**Exercise description:** Report how many lines below contain the word "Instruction", and give only that number.

**Provided entries:**
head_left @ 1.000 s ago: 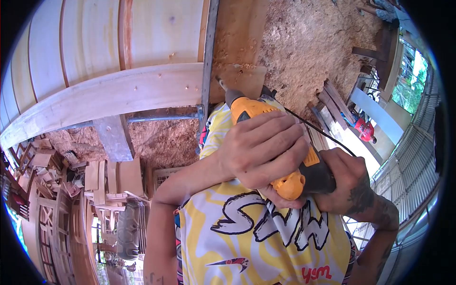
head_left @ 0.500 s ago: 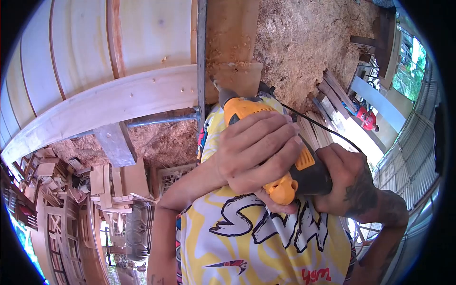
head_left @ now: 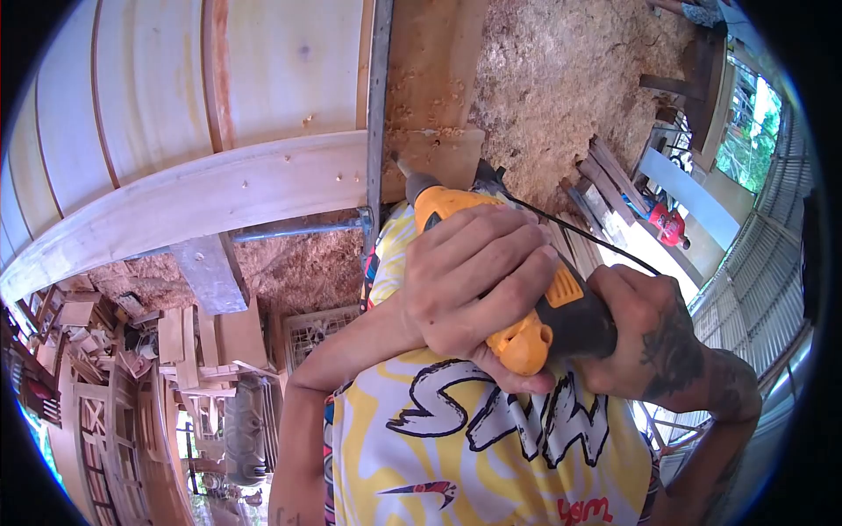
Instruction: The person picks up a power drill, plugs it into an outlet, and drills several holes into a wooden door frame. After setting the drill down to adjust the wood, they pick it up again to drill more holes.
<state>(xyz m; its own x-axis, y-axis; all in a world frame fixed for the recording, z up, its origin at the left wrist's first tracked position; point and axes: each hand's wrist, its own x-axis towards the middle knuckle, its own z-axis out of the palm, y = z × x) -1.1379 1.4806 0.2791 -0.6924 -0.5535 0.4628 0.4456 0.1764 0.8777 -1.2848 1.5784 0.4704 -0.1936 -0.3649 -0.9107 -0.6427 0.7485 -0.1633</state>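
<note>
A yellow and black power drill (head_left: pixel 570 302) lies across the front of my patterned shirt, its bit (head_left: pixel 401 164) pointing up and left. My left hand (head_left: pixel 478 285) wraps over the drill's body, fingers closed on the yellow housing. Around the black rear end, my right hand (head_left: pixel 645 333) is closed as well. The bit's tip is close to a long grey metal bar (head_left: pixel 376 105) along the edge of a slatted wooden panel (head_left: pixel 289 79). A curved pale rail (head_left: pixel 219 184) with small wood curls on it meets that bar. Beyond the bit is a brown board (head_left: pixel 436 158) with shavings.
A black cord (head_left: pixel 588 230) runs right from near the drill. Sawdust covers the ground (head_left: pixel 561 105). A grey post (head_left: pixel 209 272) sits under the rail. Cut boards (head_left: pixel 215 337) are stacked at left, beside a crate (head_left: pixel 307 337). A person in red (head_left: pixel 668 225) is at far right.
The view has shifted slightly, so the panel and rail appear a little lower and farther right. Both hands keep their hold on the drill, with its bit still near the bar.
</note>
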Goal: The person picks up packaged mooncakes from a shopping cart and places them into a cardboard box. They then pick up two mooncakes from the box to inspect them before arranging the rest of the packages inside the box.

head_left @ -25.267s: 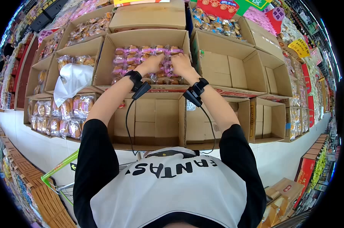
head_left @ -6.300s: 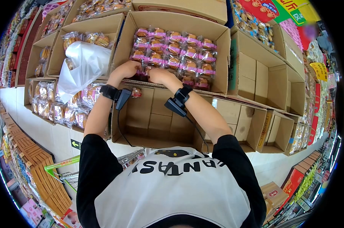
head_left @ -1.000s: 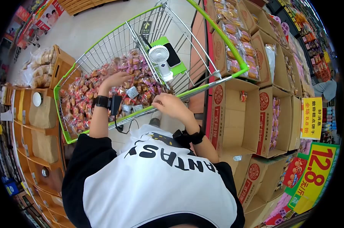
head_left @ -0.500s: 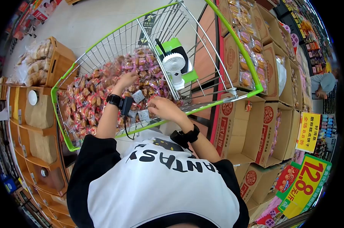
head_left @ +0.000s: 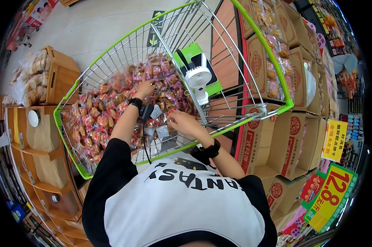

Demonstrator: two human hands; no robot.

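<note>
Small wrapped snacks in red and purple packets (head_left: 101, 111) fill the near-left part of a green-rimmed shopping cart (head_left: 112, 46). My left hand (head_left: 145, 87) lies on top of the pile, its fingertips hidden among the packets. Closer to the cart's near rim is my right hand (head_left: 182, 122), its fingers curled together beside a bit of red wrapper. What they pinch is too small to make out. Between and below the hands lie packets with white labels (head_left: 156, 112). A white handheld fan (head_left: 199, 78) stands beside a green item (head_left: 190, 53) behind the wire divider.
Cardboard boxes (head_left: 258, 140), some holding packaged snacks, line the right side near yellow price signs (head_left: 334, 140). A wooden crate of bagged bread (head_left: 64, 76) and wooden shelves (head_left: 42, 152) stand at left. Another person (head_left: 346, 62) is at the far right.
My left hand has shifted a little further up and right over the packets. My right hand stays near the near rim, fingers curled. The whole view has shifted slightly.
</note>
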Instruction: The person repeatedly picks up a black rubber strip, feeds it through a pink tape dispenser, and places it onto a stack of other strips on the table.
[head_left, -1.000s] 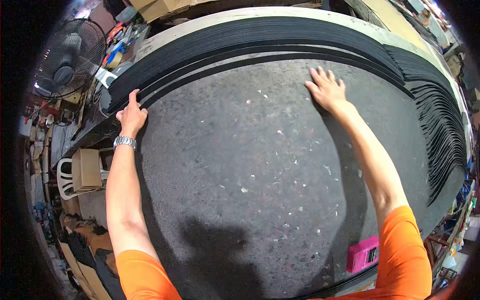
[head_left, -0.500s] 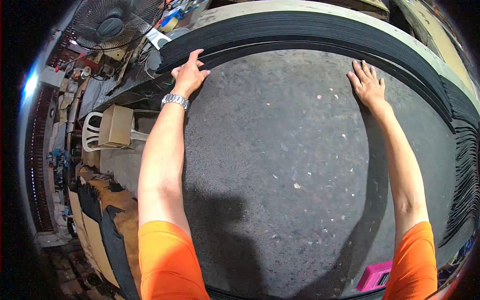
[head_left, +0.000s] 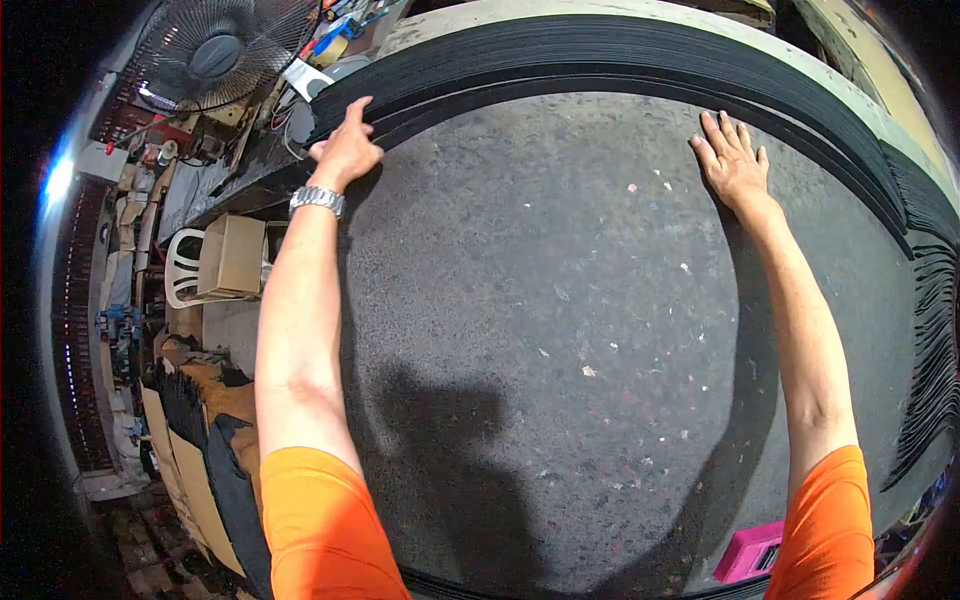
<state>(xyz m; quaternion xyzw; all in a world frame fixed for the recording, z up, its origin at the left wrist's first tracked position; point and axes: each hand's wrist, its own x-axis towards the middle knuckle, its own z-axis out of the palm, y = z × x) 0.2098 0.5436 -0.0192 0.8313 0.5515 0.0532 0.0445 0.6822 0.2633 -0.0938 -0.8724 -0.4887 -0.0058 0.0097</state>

**Response to this exercise:** 2